## Goal of the exercise
A complete, exact retyping of the data below is required.

--------

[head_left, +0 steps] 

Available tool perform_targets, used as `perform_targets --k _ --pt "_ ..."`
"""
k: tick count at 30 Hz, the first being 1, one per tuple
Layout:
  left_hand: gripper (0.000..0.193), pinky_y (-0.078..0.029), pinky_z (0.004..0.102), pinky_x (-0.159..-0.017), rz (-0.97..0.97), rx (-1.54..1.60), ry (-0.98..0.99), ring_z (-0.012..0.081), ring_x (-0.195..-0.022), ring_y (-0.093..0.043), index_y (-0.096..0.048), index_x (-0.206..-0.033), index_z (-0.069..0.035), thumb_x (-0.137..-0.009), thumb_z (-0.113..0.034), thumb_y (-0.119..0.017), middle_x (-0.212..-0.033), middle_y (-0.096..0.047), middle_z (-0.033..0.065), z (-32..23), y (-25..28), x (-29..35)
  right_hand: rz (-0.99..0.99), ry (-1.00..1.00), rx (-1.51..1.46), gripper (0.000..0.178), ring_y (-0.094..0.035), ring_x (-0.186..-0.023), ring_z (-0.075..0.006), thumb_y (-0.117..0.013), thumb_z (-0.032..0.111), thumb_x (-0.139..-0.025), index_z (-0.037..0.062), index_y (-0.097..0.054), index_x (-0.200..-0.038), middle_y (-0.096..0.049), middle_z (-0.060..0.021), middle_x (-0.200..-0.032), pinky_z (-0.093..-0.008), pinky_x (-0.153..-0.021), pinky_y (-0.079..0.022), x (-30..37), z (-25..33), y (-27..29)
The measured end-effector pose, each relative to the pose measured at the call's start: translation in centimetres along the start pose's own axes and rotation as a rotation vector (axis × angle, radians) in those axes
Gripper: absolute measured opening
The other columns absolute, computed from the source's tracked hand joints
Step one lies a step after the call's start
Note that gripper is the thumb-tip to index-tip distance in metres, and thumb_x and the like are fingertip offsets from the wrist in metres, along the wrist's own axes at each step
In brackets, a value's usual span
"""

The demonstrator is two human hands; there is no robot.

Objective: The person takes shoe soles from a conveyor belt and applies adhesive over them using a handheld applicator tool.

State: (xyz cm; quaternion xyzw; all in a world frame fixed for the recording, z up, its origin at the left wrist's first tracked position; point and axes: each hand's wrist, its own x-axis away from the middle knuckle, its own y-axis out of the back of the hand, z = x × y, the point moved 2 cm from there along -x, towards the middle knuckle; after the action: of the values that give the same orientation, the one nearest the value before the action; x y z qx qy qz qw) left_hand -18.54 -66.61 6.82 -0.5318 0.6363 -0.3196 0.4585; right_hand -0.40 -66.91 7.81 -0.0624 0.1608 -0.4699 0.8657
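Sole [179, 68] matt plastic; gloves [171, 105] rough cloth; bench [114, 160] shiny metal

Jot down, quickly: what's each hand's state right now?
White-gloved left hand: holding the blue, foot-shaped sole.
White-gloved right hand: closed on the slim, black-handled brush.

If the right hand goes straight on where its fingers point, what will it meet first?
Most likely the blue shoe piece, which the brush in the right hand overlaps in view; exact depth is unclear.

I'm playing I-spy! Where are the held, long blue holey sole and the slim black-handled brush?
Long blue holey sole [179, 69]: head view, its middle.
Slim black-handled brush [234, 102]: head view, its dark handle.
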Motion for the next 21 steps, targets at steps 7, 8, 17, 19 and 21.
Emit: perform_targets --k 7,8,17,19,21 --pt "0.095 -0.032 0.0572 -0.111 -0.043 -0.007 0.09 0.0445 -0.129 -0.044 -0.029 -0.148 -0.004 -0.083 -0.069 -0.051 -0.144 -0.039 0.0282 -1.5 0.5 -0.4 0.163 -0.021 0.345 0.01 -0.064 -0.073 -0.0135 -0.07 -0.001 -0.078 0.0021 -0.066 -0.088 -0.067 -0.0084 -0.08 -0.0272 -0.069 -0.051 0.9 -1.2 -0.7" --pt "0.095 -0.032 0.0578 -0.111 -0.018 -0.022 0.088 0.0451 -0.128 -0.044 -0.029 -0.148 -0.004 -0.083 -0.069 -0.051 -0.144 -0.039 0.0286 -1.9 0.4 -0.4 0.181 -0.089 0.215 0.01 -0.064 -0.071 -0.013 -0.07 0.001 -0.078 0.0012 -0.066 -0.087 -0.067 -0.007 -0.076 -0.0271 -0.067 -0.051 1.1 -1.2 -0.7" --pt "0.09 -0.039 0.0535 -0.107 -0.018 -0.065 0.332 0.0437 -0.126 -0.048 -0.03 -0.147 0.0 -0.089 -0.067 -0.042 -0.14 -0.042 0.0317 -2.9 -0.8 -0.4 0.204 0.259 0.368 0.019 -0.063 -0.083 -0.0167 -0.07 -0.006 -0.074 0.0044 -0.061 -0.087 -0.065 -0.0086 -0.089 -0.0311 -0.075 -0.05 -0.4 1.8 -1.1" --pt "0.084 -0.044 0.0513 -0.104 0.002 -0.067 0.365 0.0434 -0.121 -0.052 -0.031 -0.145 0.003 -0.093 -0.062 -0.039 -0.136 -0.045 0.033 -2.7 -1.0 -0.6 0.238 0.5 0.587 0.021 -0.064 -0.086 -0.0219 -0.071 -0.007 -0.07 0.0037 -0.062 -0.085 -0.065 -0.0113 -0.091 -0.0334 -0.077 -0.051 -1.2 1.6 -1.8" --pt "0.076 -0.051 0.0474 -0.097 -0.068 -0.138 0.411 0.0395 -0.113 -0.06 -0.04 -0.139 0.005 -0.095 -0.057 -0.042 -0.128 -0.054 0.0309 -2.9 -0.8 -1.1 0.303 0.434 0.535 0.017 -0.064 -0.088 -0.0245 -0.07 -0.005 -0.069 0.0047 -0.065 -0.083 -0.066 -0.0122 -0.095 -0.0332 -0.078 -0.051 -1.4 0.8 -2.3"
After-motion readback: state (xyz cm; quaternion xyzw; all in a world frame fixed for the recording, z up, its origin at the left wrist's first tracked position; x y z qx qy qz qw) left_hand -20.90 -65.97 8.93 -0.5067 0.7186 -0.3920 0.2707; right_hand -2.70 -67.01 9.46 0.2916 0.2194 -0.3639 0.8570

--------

## Solved exercise
[head_left, +0 steps] 

Available tool perform_targets, used as `perform_targets --k _ --pt "_ ..."`
"""
k: tick count at 30 Hz, the first being 1, one per tuple
Layout:
  left_hand: gripper (0.000..0.193), pinky_y (-0.078..0.029), pinky_z (0.004..0.102), pinky_x (-0.159..-0.017), rz (-0.97..0.97), rx (-1.54..1.60), ry (-0.98..0.99), ring_z (-0.012..0.081), ring_x (-0.195..-0.022), ring_y (-0.093..0.043), index_y (-0.096..0.048), index_x (-0.206..-0.033), index_z (-0.069..0.035), thumb_x (-0.137..-0.009), thumb_z (-0.113..0.034), thumb_y (-0.119..0.017), middle_x (-0.212..-0.033), middle_y (-0.096..0.047), middle_z (-0.033..0.065), z (-32..23), y (-25..28), x (-29..35)
  right_hand: rz (-0.99..0.99), ry (-1.00..1.00), rx (-1.51..1.46), gripper (0.000..0.178), ring_y (-0.094..0.035), ring_x (-0.186..-0.023), ring_z (-0.075..0.006), thumb_y (-0.117..0.013), thumb_z (-0.032..0.111), thumb_x (-0.139..-0.025), index_z (-0.037..0.062), index_y (-0.097..0.054), index_x (-0.200..-0.038), middle_y (-0.096..0.049), middle_z (-0.060..0.021), middle_x (-0.200..-0.032), pinky_z (-0.093..-0.008), pinky_x (-0.153..-0.021), pinky_y (-0.079..0.022), x (-30..37), z (-25..33), y (-27..29)
The measured end-effector pose, each relative to the pose measured at the call's start: translation in centimetres along the start pose's own axes and rotation as a rotation vector (axis × angle, radians) in those axes
Gripper: absolute measured opening
The other columns absolute, computed from the source's tracked hand joints
Step one lies a step after the call's start
Note that gripper is the thumb-tip to index-tip distance in metres, and thumb_x and the like are fingertip offsets from the wrist in metres, along the wrist's own axes at each step
In brackets, a value's usual span
"""

The demonstrator is two human hands; there is no robot.

Objective: The person takes shoe soles from a conveyor belt and applies adhesive over them using a handheld applicator tool.

State: (xyz cm; quaternion xyzw; all in a world frame fixed for the recording, z up, its origin at the left wrist's first tracked position; point and axes: each hand's wrist, its own x-axis away from the middle knuckle, its own y-axis out of the back of the hand, z = x × y, the point moved 2 cm from there along -x, towards the middle knuckle; after the action: of the values that give the same orientation, the one nearest the value before the action; x y z qx qy qz qw) left_hand -18.54 -66.61 6.82 -0.5318 0.6363 -0.3196 0.4585; right_hand -0.40 -66.91 7.81 -0.0624 0.1608 -0.4699 0.8657
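Sole [179, 68] matt plastic; gloves [171, 105] rough cloth; bench [114, 160] shiny metal

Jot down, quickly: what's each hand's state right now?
White-gloved left hand: holding the blue, foot-shaped sole.
White-gloved right hand: closed on the slim, black-handled brush.

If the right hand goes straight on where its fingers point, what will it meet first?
Most likely the blue shoe piece, which the brush in the right hand overlaps in view; exact depth is unclear.

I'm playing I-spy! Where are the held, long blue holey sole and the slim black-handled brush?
Long blue holey sole [179, 69]: head view, its middle.
Slim black-handled brush [234, 102]: head view, its dark handle.
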Motion for the next 21 steps, targets at steps 7, 8, 17, 19 and 21.
Emit: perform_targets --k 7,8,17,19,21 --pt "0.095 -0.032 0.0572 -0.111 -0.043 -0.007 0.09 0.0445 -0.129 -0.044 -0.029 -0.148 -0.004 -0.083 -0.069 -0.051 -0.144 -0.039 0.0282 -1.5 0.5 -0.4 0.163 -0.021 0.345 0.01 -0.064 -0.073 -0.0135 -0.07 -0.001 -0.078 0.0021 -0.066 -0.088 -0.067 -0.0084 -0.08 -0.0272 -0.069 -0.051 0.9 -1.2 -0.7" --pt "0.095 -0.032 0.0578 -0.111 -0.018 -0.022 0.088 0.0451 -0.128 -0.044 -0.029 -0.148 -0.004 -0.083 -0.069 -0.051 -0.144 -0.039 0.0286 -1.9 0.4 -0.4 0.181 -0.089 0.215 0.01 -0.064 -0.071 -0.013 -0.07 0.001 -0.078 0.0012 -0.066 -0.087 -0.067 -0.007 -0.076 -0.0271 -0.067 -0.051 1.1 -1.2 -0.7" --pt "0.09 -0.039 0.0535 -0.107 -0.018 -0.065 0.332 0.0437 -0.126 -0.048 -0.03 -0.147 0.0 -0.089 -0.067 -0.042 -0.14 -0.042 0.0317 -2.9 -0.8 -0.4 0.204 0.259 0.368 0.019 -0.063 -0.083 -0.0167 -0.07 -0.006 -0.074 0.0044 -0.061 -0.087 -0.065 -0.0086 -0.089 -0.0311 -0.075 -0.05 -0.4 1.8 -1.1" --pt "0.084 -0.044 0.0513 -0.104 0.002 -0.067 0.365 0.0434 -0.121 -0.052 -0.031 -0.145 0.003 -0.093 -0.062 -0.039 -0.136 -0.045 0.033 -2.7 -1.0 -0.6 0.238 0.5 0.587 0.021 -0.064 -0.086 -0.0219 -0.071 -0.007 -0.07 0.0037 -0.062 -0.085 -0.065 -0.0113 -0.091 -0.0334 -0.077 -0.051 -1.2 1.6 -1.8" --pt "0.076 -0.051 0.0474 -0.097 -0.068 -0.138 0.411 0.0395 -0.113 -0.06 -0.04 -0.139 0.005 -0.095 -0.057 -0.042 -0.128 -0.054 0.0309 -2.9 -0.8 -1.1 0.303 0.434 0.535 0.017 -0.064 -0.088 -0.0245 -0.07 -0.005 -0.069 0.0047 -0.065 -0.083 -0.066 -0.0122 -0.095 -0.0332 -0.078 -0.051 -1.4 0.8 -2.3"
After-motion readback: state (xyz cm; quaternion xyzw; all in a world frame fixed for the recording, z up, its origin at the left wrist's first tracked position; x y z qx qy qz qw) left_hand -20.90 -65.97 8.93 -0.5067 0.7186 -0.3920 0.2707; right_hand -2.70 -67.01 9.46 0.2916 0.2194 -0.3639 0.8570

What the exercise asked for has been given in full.